Last week it suddenly hit me that I've bought a 5 year old!
I'm not as confident riding as I used to be, no idea why as nothing has 'happened' that I can think off *touch wood that nothing DOES happen* but I think/worry about getting on strange horses now whereas I never would have before. I am still getting a few butterflies in my tummy as I'm about to get on Missi (the new mare), they vanish as soon as I'm on and I feel quite happy on her. Even when I nearly hit the deck yesterday, I got off (to put the saddle back in place) and then jumped back on and started back where we'd left off, when there is an issues I deal with it. Weirdly after that ride (worse since she's been here) I felt more affection for her rather then less (thankfully!).
I keep thinking of all the things I want to do in the future with her but coupled with those thoughts are 'who can I get to do that for me first?' I bought a young horse because I wanted something that I could learn with, we could start small and work our way up the levels together, so why am I looking for an easy way out? I'm NOT going to get someone else to compete her for me, the only thing I would possibly get someone to do for me is take her hunting for the first time but that's it. The rest I want to do myself and I know that if someone else did it for me it wouldn't make it any easier as I'd still be just as nervous/worried when I had to do it myself!

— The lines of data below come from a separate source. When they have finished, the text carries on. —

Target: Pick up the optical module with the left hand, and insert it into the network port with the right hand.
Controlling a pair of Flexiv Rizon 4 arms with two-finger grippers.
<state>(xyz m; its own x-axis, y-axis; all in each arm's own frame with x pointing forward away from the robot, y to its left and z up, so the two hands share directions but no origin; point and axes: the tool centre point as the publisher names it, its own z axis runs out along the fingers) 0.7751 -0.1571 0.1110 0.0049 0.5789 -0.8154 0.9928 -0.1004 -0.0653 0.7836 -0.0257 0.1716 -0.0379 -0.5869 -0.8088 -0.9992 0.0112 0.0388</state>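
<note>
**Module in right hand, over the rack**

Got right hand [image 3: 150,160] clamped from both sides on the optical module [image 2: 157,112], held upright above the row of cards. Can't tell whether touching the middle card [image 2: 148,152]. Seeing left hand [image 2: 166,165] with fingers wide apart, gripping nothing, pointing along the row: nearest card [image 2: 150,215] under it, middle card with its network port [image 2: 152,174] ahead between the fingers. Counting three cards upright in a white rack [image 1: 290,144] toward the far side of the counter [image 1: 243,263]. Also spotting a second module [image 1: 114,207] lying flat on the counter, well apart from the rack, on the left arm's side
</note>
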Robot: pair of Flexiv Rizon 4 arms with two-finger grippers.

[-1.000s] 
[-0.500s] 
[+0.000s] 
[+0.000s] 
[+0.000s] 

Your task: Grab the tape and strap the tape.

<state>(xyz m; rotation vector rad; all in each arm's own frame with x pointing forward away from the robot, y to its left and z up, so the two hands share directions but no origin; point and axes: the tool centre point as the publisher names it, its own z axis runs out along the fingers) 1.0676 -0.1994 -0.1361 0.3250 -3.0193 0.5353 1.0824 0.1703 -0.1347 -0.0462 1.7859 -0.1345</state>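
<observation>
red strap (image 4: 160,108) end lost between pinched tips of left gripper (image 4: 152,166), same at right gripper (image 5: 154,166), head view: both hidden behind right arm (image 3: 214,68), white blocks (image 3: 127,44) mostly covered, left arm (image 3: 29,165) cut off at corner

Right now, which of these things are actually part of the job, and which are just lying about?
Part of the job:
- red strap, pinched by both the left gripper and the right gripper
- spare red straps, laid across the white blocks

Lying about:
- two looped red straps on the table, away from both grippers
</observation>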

There's no rush with Missi, once we've built our trust up in each other I'll start taking her out in the box, schooling, lessons, or just somewhere different to ride and then I'll build up from that. At least she's not done it all before so she won't mind taking it slow and starting small. The thought of competing terrifies me but I know that once I start doing it my confidence will hopefully grow and we'll start having some fun
I think there's probably more to it then just lacking in confidence around horses, it's me as a person and I need to have more trust in myself. I never thought I'd be able to drive a lorry, the thought of it terrified me, but I did it and I did it quite easily (apart from the test part!!). I try and think back to that and give myself a kick up the backside and tell myself that I CAN not that I CAN'T!!
So yer, where does confidence go and can you ever fully get it back?
*Jelly tots for getting to the end!*
PS. This is NOT a feel sorry for myself thread, I'm absolutely fine and don't require sympathy, hugs or people to tell me that I can ride and can do this and that etc, it's NOT what this is for. It's just a general musing about how my confidence has been affected at the moment and the climb I've got ahead of me to get it back to be able to enjoy what I do.
(Don't even know why I'm positing this really or what I expect to get from it but hey ho!)